Algorithm calculateStandardDeviation(X, N)
{
    private double arraySum;
    private double arrayMean;
    private double xi2;
    private double standardDeviation;

    foreach (arrayValue in X)
    {
        arraySum = arraySum + arrayValue;
    }

    arrayMean = sum / N;

    foreach (arrayValue in X)
    {
        xi2 = xi2 + Math.Pow(arrayValue, 2);
    }

    standardDeviation = Math. Sqrt(((1/N) * () * xi2) - Math.Pow(arrayMean, 2));

    return standardDeviation;
}

Solution

  • Algorithmic Complexity can, ironically, be as general or complex as you want. If you are working towards a big-oh O(...) notation complexity - as is the norm in computer science - @david robinson is correct with respect to your current situation.

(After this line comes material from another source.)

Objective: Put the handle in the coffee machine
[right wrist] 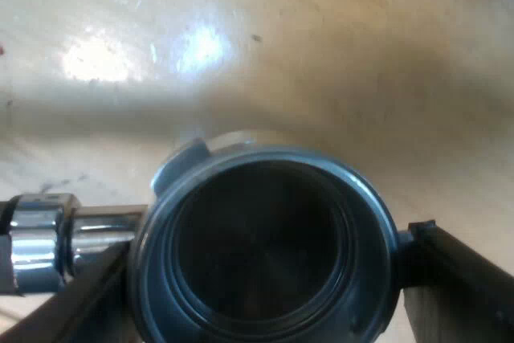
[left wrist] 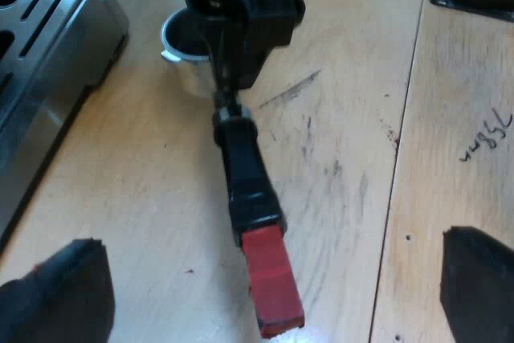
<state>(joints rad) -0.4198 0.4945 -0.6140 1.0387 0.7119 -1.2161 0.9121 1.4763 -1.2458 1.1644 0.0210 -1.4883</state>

    A for loop generally adds a dimension of N time complexity - where N is the number of runs your loop contains. Everything else you do runs in O(1) "constant" time (does NOT mean takes the same amount of physical time as another O(1) time op). Therefore, your time complexity is the linear addition of all your operations or O(N + N + 1 + 1+...) = O(2N). This, i'm sure you learned in class, reduces to O(N). Time complexity.

    Now for space complexity - same thing. Does anything grow as your input sizes grow? That would be a yes - your array grows as you add more elements to your array. Therefore it, too, grows as O(N). You have other constant space factors, but we're dropping that for big-oh, giving you

    linear - O(N) - in time and space complexity.